THE BIG TUNNEL
(Also referred to as Tunnelton Tunnel, Ft. Ritner Tunnel, B&O Tunnel, B&O Railroad Tunnel, CSX-Ritner Tunnel)
3029 River Road, Bedford/3 miles southeast of Tunnelton, Indiana
• Originally constructed in 1855-57 for the O&M (Ohio & Mississippi) Railroad between Tunnelton and Ft. Ritner.
• 1,750 feet in length, the “cave,” then longest in state, carved through solid rock of Tunnel/Horner Hill because route blocked in one direction by White River, saving about 8 miles of travel. Curve prevents other end from being seen at opening. “There is no point in it where the visitor can see the faint glimmer of light at both ends at the same time. The walls are thickly covered with soot and the tunnel is exceedingly dark. An ordinary flashlight makes no impression and lends no assistance to the pedestrian. It requires the powerful headlight of the locomotive to pierce the thick gloom.” (The Indianapolis Star, 9/13/1925)
• First O&M train travels through county in 1856 with disappointing inaugural run through Big Tunnel. Special train with “a fancy flat car loaded with young girls dressed in white” stalls halfway through and has to be pulled out with mules. “Smoke and soot ruined everyone’s clothes and they had to walk out.” (Thirty Three Years in the History of Lawrence County)
• Village of Tunnelton laid out in 1859 and platted on north side of O&M line; named for its proximity to two railroad tunnels. Originally work camp for construction of tunnels. (“Little” Tunnel constructed between Tunnelton and Riverdale.)
• Falling rocks frequently obstruct track and endanger traffic, prompting the railroad to enlarge, shorten to approximately 1,730 feet and arch and line with brick in 1898/1908-09.
• Inscription “Big Tunnel” over arch still visible today.
• Since construction also has been controlled by Baltimore & Ohio Railroad (B&O), Chesapeake & Ohio (C&O) Railroad, currently part of CSX Transportation.
• Henry Dixon, 35-year-old night watchman at tunnel, found dead by day watchman about 200 feet from entrance to the tunnel with wound on head. Lantern found beside the track, still burning. Murder/robbery case never solved. Some cited hostility between Dixon and tunnel workers, or a motive of revenge. (The Indianapolis News 7/23/1908; The Tribune (Seymour) 7/23/1908, 7/30/1908)
o “It was commonly known that he was murdered and his body dragged into the tunnel for a passing train to obliterate evidence of the crime. The episode was discussed for months and everyone knew who murdered Dixon but it was impossible to legally prove.” (History of Lawrence County, Indiana)

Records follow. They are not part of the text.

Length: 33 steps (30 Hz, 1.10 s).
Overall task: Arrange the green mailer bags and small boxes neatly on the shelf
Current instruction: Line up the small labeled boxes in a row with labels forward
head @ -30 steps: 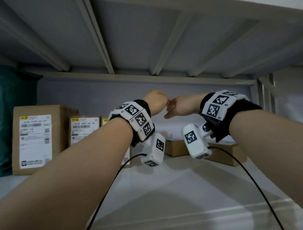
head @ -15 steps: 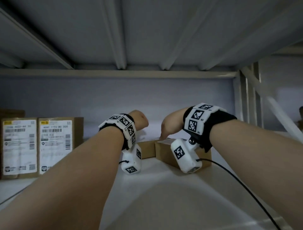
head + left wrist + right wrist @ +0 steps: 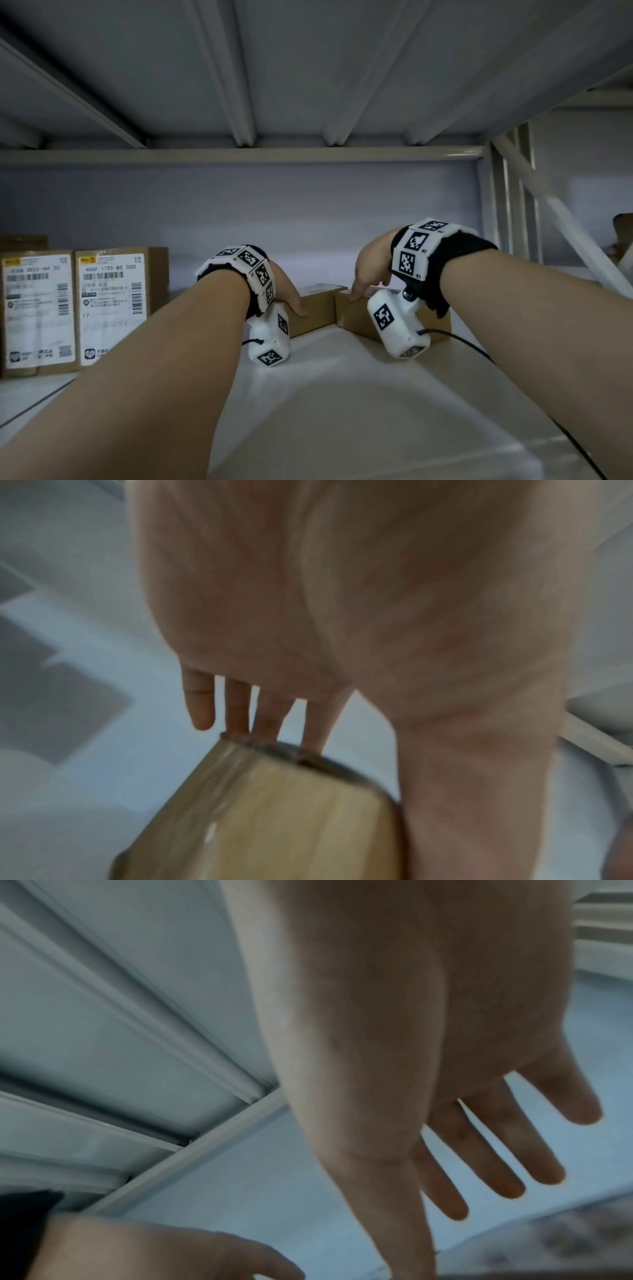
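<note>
Two flat small cardboard boxes lie side by side at the back of the shelf. My left hand (image 3: 289, 296) rests on the left flat box (image 3: 317, 306). In the left wrist view its fingers (image 3: 236, 710) reach straight over the box's (image 3: 274, 818) far edge, with the thumb down its side. My right hand (image 3: 368, 270) hovers over the right flat box (image 3: 352, 315), thumb tip touching its top edge. Its fingers (image 3: 493, 1150) are straight and spread, holding nothing. No green mailer bag is in view.
Two taller labelled boxes (image 3: 109, 305) stand upright at the left, against the back wall. The white shelf board (image 3: 342, 411) stretches towards me. The upper shelf's ribbed underside (image 3: 308, 68) hangs close overhead. Upright posts and a diagonal brace (image 3: 534, 205) close the right end.
Both hands have dropped from mid-air in front of the back wall, moved apart and uncurled onto the two flat boxes. The view has shifted right, so the green bag has left the frame.
</note>
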Tool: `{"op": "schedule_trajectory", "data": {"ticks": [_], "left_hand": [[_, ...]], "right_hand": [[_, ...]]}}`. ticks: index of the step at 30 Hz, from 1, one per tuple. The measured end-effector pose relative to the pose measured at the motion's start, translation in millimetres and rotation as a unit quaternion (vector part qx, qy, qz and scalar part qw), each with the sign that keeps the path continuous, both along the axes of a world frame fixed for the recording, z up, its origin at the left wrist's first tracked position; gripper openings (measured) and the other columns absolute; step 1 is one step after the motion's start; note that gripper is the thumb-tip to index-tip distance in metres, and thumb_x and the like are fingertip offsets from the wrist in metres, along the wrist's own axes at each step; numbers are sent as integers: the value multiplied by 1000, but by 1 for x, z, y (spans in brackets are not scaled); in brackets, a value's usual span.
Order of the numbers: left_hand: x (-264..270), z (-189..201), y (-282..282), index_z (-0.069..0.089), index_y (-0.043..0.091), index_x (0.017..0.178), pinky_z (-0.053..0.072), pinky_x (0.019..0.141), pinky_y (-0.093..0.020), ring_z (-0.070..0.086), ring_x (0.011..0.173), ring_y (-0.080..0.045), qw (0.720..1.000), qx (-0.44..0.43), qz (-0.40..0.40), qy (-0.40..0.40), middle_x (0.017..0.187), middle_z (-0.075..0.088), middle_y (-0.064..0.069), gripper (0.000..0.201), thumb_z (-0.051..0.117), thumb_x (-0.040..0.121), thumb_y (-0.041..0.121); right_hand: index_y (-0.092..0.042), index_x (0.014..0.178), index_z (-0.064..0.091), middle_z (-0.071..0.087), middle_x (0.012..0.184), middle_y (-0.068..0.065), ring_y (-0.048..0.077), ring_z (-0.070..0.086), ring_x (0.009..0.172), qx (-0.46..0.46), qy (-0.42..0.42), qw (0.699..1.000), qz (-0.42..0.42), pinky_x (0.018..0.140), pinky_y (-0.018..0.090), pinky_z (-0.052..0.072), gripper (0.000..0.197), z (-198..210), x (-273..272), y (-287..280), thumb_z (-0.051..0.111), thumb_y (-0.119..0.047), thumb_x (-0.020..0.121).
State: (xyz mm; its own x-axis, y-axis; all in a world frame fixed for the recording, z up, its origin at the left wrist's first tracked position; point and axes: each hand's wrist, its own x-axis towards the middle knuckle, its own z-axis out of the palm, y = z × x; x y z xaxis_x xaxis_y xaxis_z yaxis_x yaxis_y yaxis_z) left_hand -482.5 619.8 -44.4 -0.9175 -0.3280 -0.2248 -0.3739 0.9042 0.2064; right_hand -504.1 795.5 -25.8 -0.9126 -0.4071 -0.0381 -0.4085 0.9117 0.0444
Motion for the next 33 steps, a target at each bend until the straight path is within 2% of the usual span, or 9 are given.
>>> {"op": "schedule_trajectory", "data": {"ticks": [3,5,7,9,13,19,25,30,33], "left_hand": [[19,4,-3,34,19,145,40,110,-37,43,134,-25,986,-26,-13,162,149,39,-4,95,81,65,38],[34,8,-9,28,24,147,37,112,-36,39,136,-25,972,-20,-50,229,152,34,-3,97,82,66,31],[52,14,-15,23,26,148,38,109,-31,41,134,-25,961,10,-79,267,150,35,-4,100,82,67,25],[68,20,-18,21,26,148,41,99,-27,45,129,-25,945,50,-98,307,146,39,-7,101,82,68,21],[97,29,-30,19,28,148,43,94,-27,49,123,-26,909,82,-115,391,139,43,-9,105,83,65,20],[124,30,-56,21,32,147,43,106,-37,51,122,-25,924,63,-118,358,138,47,-4,105,83,62,32],[135,25,-55,31,22,145,48,101,-34,61,115,-24,924,190,-121,309,132,57,-9,68,64,86,26],[138,28,-56,41,16,140,49,98,-31,57,118,-23,928,91,-121,342,133,55,-9,56,59,88,25],[145,36,-58,54,17,131,42,107,-34,53,123,-21,915,55,-148,370,134,56,-4,42,57,89,24]], "right_hand": [[-5,96,62,57,97,3,27,58,96,-21,52,998,-14,95,36,45,48,8,17,3,53,-52,90],[-10,78,57,56,94,9,25,55,86,-46,89,995,-20,89,35,42,51,17,35,-1,42,-57,93],[-9,114,60,54,126,18,28,57,108,-82,103,991,-13,97,37,39,57,24,51,-7,32,-57,96],[-5,142,38,38,149,14,28,44,131,-127,109,986,-14,106,37,35,67,29,65,-16,29,-54,98],[-7,140,42,43,146,12,28,45,131,-197,117,973,6,106,36,36,59,39,84,-42,35,-49,98],[-7,106,64,65,102,10,28,65,105,-265,119,957,19,94,39,52,45,51,95,-64,61,-48,86],[1,112,65,70,102,15,29,70,93,-288,117,949,43,82,41,59,36,49,100,-88,71,-13,79],[1,106,68,70,108,18,30,69,100,-212,98,972,40,88,43,56,29,49,110,-103,66,-17,84],[-2,121,61,66,118,15,30,66,107,-176,66,981,45,91,45,54,49,52,114,-102,75,-22,78]]}}
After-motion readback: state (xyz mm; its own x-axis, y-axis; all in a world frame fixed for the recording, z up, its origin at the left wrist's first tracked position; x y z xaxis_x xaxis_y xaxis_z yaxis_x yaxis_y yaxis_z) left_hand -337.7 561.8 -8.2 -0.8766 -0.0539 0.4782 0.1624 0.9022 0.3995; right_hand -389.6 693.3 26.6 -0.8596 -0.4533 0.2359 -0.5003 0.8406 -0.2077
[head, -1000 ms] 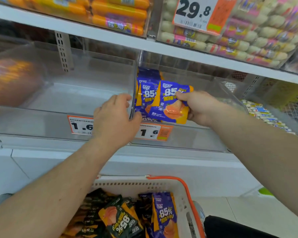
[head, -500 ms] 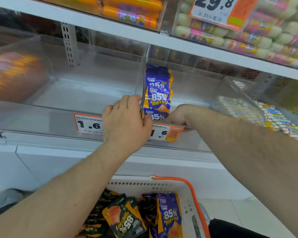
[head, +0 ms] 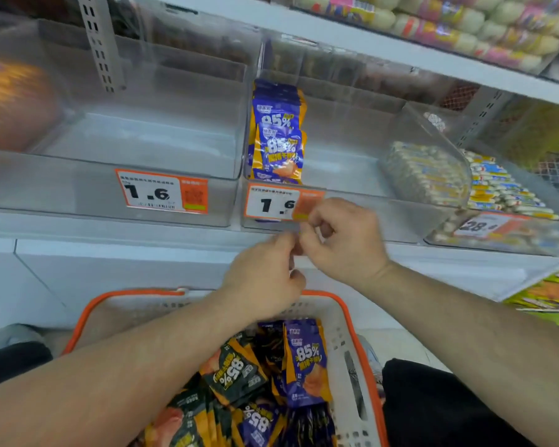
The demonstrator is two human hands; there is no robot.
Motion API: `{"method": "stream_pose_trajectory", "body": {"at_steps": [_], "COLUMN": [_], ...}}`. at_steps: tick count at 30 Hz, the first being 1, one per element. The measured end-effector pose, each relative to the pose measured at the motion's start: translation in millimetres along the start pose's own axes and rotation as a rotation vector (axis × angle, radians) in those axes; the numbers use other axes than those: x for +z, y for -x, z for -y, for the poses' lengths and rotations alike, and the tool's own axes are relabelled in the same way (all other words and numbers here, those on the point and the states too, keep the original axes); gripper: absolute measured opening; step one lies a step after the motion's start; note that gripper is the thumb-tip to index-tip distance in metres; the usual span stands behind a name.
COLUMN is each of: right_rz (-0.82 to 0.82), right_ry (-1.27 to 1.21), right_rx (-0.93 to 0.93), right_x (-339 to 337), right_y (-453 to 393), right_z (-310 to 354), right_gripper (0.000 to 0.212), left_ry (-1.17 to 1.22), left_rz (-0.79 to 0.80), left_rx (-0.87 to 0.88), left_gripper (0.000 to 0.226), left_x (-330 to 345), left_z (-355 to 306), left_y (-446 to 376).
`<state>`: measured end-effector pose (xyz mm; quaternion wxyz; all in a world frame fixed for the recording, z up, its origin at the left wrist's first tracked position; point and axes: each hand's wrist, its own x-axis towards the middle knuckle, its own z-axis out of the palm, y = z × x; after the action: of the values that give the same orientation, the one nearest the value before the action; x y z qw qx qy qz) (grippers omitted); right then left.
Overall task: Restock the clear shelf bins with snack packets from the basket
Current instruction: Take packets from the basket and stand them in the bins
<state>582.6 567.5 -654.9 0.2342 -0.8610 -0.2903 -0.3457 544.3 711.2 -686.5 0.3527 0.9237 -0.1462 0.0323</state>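
Observation:
Several purple 85% snack packets (head: 278, 137) stand in a row at the left side of a clear shelf bin (head: 352, 153). The clear bin to its left (head: 142, 146) holds nothing. Below, a white basket with an orange rim (head: 347, 308) holds purple packets (head: 305, 362) and black packets (head: 233, 372). My left hand (head: 265, 279) and my right hand (head: 342, 240) are close together in front of the bin's 1.6 price tag (head: 268, 204), above the basket. Both have loosely curled fingers and hold nothing.
A tilted clear bin of pale wrapped snacks (head: 426, 175) stands right of the packet bin. The white upper shelf (head: 336, 37) overhangs the bins. Orange goods (head: 13, 101) fill a bin at far left. Yellow packs (head: 546, 295) lie at lower right.
My right hand put the purple packet into the bin and let go. Both hands have drawn back out of the bin and down to its front, over the basket.

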Motion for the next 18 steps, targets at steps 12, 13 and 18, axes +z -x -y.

• Falling rock presented such danger that “Watchman Fields, employed full time by B&O, walked the entire length of that hole after each train passed through and carried out rocks which had been dislodged from the roof!” (History of Lawrence County, Indiana)
• Several wrecks in passageway, including severe incident in 1907 when coal car of passenger train jumped track and five mail, passenger and sleeping cars piled in a heap. No deaths reported, but injured passengers found by rescuers emerging from mouth of tunnel, almost overcome by foul air. (Muncie Evening Press, 6/20/1907)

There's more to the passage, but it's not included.